**Exercise requirements**
Give a verbatim quotation of every record.

□ □ □

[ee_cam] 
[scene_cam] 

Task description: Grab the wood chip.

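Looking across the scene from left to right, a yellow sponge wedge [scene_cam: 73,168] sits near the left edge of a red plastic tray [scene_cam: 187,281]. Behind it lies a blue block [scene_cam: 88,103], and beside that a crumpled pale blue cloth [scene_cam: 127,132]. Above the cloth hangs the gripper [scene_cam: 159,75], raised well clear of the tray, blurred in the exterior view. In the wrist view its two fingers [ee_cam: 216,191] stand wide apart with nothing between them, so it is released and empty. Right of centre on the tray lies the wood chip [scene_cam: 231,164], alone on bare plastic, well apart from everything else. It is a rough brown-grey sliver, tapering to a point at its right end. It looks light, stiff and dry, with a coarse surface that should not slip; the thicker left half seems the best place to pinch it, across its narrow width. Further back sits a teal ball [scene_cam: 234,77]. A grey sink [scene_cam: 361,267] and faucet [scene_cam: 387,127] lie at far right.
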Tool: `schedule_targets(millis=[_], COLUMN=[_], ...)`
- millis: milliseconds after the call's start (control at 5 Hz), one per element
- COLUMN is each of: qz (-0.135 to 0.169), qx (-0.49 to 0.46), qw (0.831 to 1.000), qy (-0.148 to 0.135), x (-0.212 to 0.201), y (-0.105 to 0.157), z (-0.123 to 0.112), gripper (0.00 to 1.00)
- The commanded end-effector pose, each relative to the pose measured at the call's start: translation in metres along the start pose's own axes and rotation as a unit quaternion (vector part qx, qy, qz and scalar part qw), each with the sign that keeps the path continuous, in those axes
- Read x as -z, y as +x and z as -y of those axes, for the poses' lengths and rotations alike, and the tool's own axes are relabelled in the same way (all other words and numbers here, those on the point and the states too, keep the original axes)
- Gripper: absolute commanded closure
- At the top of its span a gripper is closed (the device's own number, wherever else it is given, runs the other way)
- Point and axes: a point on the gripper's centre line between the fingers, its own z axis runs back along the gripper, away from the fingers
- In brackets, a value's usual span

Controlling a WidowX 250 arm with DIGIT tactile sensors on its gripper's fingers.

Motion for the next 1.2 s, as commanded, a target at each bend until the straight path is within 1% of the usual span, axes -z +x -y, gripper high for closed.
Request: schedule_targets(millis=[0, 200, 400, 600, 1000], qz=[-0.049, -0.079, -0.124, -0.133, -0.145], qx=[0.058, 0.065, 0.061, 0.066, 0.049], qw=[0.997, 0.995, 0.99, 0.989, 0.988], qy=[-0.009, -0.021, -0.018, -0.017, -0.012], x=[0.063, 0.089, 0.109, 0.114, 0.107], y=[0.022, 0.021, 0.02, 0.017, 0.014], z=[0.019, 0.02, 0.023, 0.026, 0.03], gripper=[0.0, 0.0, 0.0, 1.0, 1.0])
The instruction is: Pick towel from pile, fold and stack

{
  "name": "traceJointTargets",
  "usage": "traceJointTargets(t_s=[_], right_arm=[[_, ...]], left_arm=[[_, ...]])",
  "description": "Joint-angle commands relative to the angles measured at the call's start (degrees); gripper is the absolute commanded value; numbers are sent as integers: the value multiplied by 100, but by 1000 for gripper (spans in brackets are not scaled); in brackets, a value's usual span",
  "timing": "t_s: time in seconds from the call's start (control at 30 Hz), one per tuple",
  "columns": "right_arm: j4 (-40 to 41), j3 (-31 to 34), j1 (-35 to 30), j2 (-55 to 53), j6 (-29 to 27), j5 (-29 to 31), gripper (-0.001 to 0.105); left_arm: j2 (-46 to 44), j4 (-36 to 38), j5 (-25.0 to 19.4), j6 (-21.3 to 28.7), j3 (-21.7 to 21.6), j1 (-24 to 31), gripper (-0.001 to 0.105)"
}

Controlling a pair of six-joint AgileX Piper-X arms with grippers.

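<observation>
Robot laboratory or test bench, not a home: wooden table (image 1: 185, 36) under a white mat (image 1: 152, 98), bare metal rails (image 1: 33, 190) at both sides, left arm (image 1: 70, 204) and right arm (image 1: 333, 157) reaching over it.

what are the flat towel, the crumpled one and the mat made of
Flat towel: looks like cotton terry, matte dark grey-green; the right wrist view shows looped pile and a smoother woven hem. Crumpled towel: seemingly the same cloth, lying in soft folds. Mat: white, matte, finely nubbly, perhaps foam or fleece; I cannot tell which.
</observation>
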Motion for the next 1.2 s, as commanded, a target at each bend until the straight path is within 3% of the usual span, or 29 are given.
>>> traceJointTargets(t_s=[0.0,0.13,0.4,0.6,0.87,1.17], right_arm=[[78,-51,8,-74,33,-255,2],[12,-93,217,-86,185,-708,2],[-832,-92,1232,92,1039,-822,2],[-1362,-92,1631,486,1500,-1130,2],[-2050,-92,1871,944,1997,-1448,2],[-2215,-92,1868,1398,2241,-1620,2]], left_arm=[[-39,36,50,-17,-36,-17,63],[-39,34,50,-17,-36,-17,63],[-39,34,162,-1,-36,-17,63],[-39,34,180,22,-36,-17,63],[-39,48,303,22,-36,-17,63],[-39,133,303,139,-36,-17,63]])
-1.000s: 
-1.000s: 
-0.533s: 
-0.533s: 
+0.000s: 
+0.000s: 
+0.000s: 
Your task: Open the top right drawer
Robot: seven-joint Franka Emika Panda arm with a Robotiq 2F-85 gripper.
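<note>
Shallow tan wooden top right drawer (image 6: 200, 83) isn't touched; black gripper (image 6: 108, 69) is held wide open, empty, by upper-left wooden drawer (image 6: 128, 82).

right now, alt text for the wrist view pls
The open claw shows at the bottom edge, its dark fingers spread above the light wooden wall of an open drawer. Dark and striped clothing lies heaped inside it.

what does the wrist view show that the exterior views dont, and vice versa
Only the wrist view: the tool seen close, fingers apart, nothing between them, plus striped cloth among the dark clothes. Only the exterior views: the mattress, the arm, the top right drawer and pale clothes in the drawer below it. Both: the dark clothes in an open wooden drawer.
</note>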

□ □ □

**Result of the exercise**
[ee_cam] 
[scene_cam] 

Task description: Grab the wood chip.

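Looking across the scene from left to right, a yellow sponge wedge [scene_cam: 73,168] sits near the left edge of a red plastic tray [scene_cam: 187,281]. Behind it lies a blue block [scene_cam: 88,103], and beside that a crumpled pale blue cloth [scene_cam: 127,132]. Above the cloth hangs the gripper [scene_cam: 159,75], raised well clear of the tray, blurred in the exterior view. In the wrist view its two fingers [ee_cam: 216,191] stand wide apart with nothing between them, so it is released and empty. Right of centre on the tray lies the wood chip [scene_cam: 231,164], alone on bare plastic, well apart from everything else. It is a rough brown-grey sliver, tapering to a point at its right end. It looks light, stiff and dry, with a coarse surface that should not slip; the thicker left half seems the best place to pinch it, across its narrow width. Further back sits a teal ball [scene_cam: 234,77]. A grey sink [scene_cam: 361,267] and faucet [scene_cam: 387,127] lie at far right.
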Tool: `schedule_targets(millis=[_], COLUMN=[_], ...)`
- millis: milliseconds after the call's start (control at 5 Hz), one per element
- COLUMN is each of: qz (-0.135 to 0.169), qx (-0.49 to 0.46), qw (0.831 to 1.000), qy (-0.148 to 0.135), x (-0.212 to 0.201), y (-0.105 to 0.157), z (-0.123 to 0.112), gripper (0.00 to 1.00)
- The commanded end-effector pose, each relative to the pose measured at the call's start: translation in metres along the start pose's own axes and rotation as a unit quaternion (vector part qx, qy, qz and scalar part qw), each with the sign that keeps the path continuous, in those axes
- Read x as -z, y as +x and z as -y of those axes, for the poses' lengths and rotations alike, and the tool's own axes are relabelled in the same way (all other words and numbers here, those on the point and the states too, keep the original axes)
- Gripper: absolute commanded closure
- At the top of its span a gripper is closed (the device's own number, wherever else it is given, runs the other way)
- Point and axes: a point on the gripper's centre line between the fingers, its own z axis runs back along the gripper, away from the fingers
- In brackets, a value's usual span

Controlling a WidowX 250 arm with DIGIT tactile sensors on its gripper's fingers.

Motion for the next 1.2 s, as commanded, a target at each bend until the straight path is within 1% of the usual span, axes -z +x -y, gripper high for closed.
Request: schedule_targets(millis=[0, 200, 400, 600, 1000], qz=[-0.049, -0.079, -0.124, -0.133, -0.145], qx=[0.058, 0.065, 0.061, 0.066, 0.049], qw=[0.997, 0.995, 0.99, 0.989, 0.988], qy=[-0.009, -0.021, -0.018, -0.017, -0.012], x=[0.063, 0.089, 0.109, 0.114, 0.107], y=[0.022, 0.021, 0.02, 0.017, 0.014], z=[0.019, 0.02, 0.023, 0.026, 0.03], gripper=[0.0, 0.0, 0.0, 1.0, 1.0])
The instruction is: Pick towel from pile, fold and stack

{
  "name": "traceJointTargets",
  "usage": "traceJointTargets(t_s=[_], right_arm=[[_, ...]], left_arm=[[_, ...]])",
  "description": "Joint-angle commands relative to the angles measured at the call's start (degrees); gripper is the absolute commanded value; numbers are sent as integers: the value multiplied by 100, but by 1000 for gripper (spans in brackets are not scaled); in brackets, a value's usual span",
  "timing": "t_s: time in seconds from the call's start (control at 30 Hz), one per tuple",
  "columns": "right_arm: j4 (-40 to 41), j3 (-31 to 34), j1 (-35 to 30), j2 (-55 to 53), j6 (-29 to 27), j5 (-29 to 31), gripper (-0.001 to 0.105); left_arm: j2 (-46 to 44), j4 (-36 to 38), j5 (-25.0 to 19.4), j6 (-21.3 to 28.7), j3 (-21.7 to 21.6), j1 (-24 to 31), gripper (-0.001 to 0.105)"
}

Controlling a pair of six-joint AgileX Piper-X arms with grippers.

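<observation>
Robot laboratory or test bench, not a home: wooden table (image 1: 185, 36) under a white mat (image 1: 152, 98), bare metal rails (image 1: 33, 190) at both sides, left arm (image 1: 70, 204) and right arm (image 1: 333, 157) reaching over it.

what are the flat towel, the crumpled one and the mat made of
Flat towel: looks like cotton terry, matte dark grey-green; the right wrist view shows looped pile and a smoother woven hem. Crumpled towel: seemingly the same cloth, lying in soft folds. Mat: white, matte, finely nubbly, perhaps foam or fleece; I cannot tell which.
</observation>
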Motion for the next 1.2 s, as commanded, a target at each bend until the straight path is within 3% of the usual span, or 29 are given.
>>> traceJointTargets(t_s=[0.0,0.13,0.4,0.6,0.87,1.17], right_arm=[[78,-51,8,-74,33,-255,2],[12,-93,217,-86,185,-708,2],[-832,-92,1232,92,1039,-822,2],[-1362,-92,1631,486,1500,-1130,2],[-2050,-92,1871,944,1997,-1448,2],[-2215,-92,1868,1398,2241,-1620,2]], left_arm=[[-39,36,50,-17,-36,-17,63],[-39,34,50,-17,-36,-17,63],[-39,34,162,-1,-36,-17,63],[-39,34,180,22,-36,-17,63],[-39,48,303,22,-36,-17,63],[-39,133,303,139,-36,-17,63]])
-1.000s: 
-1.000s: 
-0.533s: 
-0.533s: 
+0.000s: 
+0.000s: 
+0.000s: 
Your task: Open the top right drawer
Robot: seven-joint Franka Emika Panda arm with a Robotiq 2F-85 gripper.
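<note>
Shallow tan wooden top right drawer (image 6: 200, 83) isn't touched; black gripper (image 6: 108, 69) is held wide open, empty, by upper-left wooden drawer (image 6: 128, 82).

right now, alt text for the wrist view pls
The open claw shows at the bottom edge, its dark fingers spread above the light wooden wall of an open drawer. Dark and striped clothing lies heaped inside it.

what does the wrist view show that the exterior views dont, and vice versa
Only the wrist view: the tool seen close, fingers apart, nothing between them, plus striped cloth among the dark clothes. Only the exterior views: the mattress, the arm, the top right drawer and pale clothes in the drawer below it. Both: the dark clothes in an open wooden drawer.
</note>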

Nothing else is required to complete the output.